I took up my position to broom for him, and still, he didn’t look at me. Once he’d delivered and was yelling down the ice for us to curl, my disappointment curdled to annoyance as I strained to hear Alan’s calls over Evan’s.
The stone, thrown with a bit too little weight, curled too far, so it peeked from behind its guard, making it an easy target for a takeout. In a game, that could catapult us into a blank end and the opposite team keeping the hammer, if they had it, or any number of ways opponents could take advantage of the mistake.
“Should have laid off brooming sooner, like I called,” Alan said as I passed him. “I have perspective from here you don’t when you’re following the stone down the ice. You know this.”
“I couldn’t hear you over Evan.” I didn’t wait for his reply as I slid back to take my turn.
“Almost,” Evan said. “Maybe broomed a bit too long.”
“Would have been perfect, if I could have heard our Skip, but you were too loud. Try and not do that during a game. It’s his job to call the shot, not yours.” Again, I didn’t wait for a response. I was annoyed at being the one called out for the error by both of them.
To prove my point, I shot my rocks in near silence, only acknowledging Alan’s suggested strategies, and delivering where he told me to.
When I was done and it was his turn to deliver, he stopped as we passed each other on the way to change ends. “You don’t have to take my play just because. If you have a better shot, speak up. That last one might have been easier if we’d done a peel and stick.”
“Maybe,” I allowed. “But I couldn’t see it from down here.”
“Then come up and talk to me. We’re a team.”
“You’re the Skip.”
“But you’re a Skip too. You know how to do this. We picked you for what you can do out here, in all your capacities. Don’t play half your game. We won’t stay on top that way.”
“Sure.”
“Perry, this is a team sport. We all need to act like it.”

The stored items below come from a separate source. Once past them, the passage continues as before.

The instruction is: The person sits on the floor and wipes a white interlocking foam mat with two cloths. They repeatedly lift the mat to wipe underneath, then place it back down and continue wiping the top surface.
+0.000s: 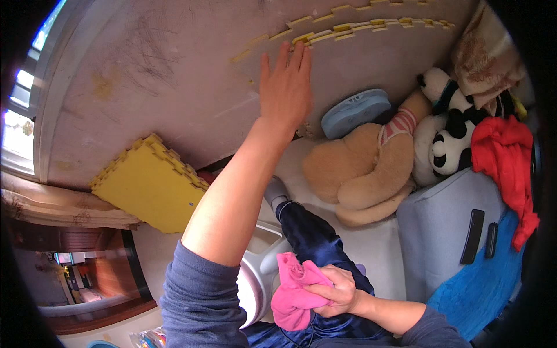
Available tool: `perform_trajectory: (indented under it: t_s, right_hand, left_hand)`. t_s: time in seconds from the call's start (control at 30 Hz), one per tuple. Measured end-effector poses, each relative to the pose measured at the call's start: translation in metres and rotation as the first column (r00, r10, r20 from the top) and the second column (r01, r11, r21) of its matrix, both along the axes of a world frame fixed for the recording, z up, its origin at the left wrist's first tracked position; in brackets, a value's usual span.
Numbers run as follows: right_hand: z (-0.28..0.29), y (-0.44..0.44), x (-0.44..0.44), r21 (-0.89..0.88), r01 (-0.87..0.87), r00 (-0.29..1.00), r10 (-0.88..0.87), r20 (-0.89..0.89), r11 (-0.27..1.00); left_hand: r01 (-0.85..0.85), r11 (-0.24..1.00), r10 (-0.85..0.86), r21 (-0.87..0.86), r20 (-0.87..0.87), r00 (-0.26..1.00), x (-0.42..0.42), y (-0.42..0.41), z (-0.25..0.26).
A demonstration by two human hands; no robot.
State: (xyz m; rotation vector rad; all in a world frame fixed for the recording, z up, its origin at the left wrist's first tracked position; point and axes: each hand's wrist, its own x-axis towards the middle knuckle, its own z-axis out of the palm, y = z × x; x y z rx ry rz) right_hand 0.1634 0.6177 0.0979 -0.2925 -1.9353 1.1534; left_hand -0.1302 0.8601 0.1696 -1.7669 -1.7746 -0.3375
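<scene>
My left hand [287, 82] reaches up to the wall [204, 56]. Its fingers are slightly spread, and the fingertips meet a yellow jigsaw-edged strip [343, 29] on the wall. A second, thinner yellow strip [322, 17] runs above it. Low in front of my body, my right hand [337, 291] grips a bunched pink cloth [298, 296] over my dark blue satin trousers [311, 232]. A white and grey plastic seat [256, 278] is beside the cloth, partly hidden by my left arm.
Yellow interlocking foam mats [148, 187] lean on the wall at left. At right lie a tan plush toy [361, 165], panda plush toys [450, 150], a light blue plastic object [357, 111], a red cloth [500, 143] and a grey sofa piece [439, 230] carrying a remote control [472, 237].
</scene>
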Motion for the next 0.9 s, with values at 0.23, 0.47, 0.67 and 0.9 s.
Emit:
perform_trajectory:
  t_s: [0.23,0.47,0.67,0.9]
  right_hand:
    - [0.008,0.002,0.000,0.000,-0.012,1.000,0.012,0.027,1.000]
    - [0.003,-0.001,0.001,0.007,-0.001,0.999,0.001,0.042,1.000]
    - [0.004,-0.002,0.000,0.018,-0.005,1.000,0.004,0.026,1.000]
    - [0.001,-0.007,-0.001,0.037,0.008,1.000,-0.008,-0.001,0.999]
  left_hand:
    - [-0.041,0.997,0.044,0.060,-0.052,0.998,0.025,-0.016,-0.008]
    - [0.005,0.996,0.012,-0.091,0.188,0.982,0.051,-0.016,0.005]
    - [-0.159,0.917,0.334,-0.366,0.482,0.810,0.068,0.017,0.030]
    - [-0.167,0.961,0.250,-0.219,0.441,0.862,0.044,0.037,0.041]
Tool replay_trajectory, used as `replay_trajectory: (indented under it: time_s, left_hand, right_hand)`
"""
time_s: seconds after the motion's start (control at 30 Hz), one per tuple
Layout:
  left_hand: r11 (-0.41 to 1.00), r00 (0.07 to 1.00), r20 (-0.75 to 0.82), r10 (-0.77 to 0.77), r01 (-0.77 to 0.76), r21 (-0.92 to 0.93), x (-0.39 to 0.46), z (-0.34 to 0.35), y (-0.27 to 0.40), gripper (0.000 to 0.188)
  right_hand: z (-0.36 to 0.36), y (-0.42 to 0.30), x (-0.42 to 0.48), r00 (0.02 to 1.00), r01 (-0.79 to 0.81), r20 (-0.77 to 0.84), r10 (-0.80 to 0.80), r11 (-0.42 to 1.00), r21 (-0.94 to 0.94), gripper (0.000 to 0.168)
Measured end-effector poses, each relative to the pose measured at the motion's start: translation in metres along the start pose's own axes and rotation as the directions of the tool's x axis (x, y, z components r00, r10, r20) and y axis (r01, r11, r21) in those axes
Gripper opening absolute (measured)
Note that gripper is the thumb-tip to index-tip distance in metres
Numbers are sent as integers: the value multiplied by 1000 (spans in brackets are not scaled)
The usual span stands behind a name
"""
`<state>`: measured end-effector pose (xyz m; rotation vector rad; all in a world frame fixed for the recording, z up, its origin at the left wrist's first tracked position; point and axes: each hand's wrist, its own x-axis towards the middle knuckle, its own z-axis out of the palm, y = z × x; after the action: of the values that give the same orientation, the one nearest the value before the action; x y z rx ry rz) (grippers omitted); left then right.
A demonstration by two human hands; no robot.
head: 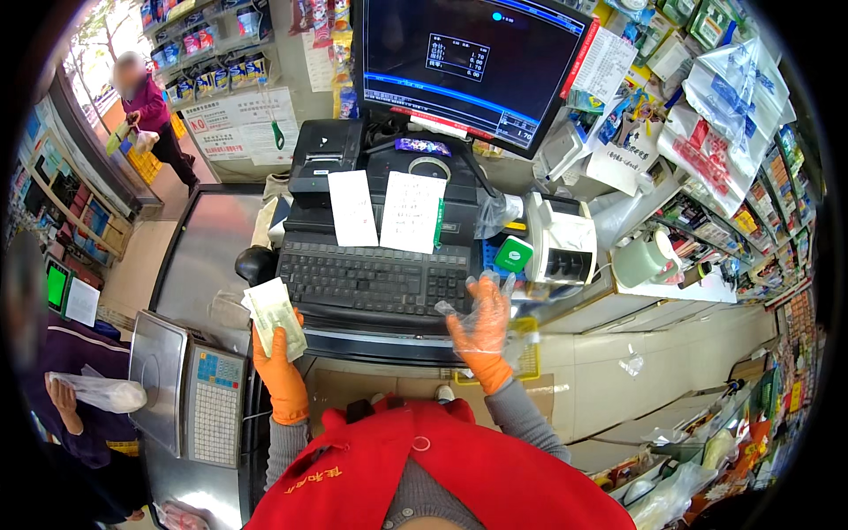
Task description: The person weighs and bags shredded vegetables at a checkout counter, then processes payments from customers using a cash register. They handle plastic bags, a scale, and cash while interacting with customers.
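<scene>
My left hand [278, 371], in an orange glove, holds a greenish banknote [281, 324] and some white paper behind it, left of the keyboard's front corner. My right hand [482, 324], in an orange glove with a clear plastic glove over it, is spread near the number pad of the black keyboard [371, 278] and holds nothing. Two handwritten paper slips, a narrow one [353, 209] and a wider one [412, 212], lie above the keys. Behind them stands a monitor [464, 66] with a lit screen. A black handheld scanner [257, 265] sits left of the keyboard.
A weighing scale [215, 404] stands at the left; a person [79, 397] there holds a plastic bag [99, 392]. Another person [156, 112] is by the doorway. A receipt printer [326, 159], green payment box [513, 254], white counting machine [563, 242] and pale green jug [642, 262] stand around the keyboard.
</scene>
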<state>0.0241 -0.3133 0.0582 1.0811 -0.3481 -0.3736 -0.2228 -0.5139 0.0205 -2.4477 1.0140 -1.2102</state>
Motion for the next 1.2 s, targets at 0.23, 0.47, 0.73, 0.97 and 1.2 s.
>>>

“I’m fine. Maybe talk to him and remind him what he’s supposed to be doing. He doesn’t seem to want to listen to me, but you? He eats up everything you say.”
“Perry.”
I pushed off and slid my way to the far end to pick a shot for him. I knew what he was good at, and I knew what he needed to practice, so I found the shot I thought would be most difficult for him to make. Since the lines I normally depended on were faint and flickering, I asked Robbie if he saw it too. He studied the field, commented that it wasn’t an easy shot, but it was there, and so I called it.
Alan’s delivery was light, as Evan’s had been, because the ice was sticky so I called a hurry. “Hard clean, hard clean! No curl, no curl! Clean! Clean! Ev!”
Robbie tapped Evan’s shoulder to get his attention and adjust his brooming, but by then, it was too late and the stone over-curled, taking out the guard instead of peeling away the one behind it.
“Evan,” I called, but he’d already turned and distanced himself back down the ice.
“Never mind.” Robbie patted my shoulder. “I’m sure he knows.”
I had no idea if he did, though he stopped to talk to Alan on his way back and the two of them chatted, heads together, Alan’s hand on Evan’s forearm.
“Are we curling, or aren’t we?” Michael asked me while I was trying to decide if I should go over there and talk about what went wrong, or play Evan’s cold-shoulder game. Michael’stone came across calm as always, his hand on my shoulder firm, but gentle. “Because it feels like you’re here to glare at your boyfriend and snarl at your Skip.”
I nodded, lips clamped tight. I was doing both those things, and I hated it.
“Walk with me?” he asked.
I glanced to Robbie, who waved me off. “I got this,” he assured me. “Take a minute.”
“Sure.” I headed for the closest bumper and stepped off the ice.
We left the others practicing on our rented sheet and wandered over to a booth at the back of the bar area. This club had a much nicer off-ice space than my home club did and the booth offered us a pocket of privacy once the server had left a pitcher of water and two glasses for us.
“What are we talking about?” I asked.
“Your tension, for starters. I know we’ve talked about how you see the lines and decide on the shots. Frankly, Alan is pretty impressed with your shot calling. So am I.”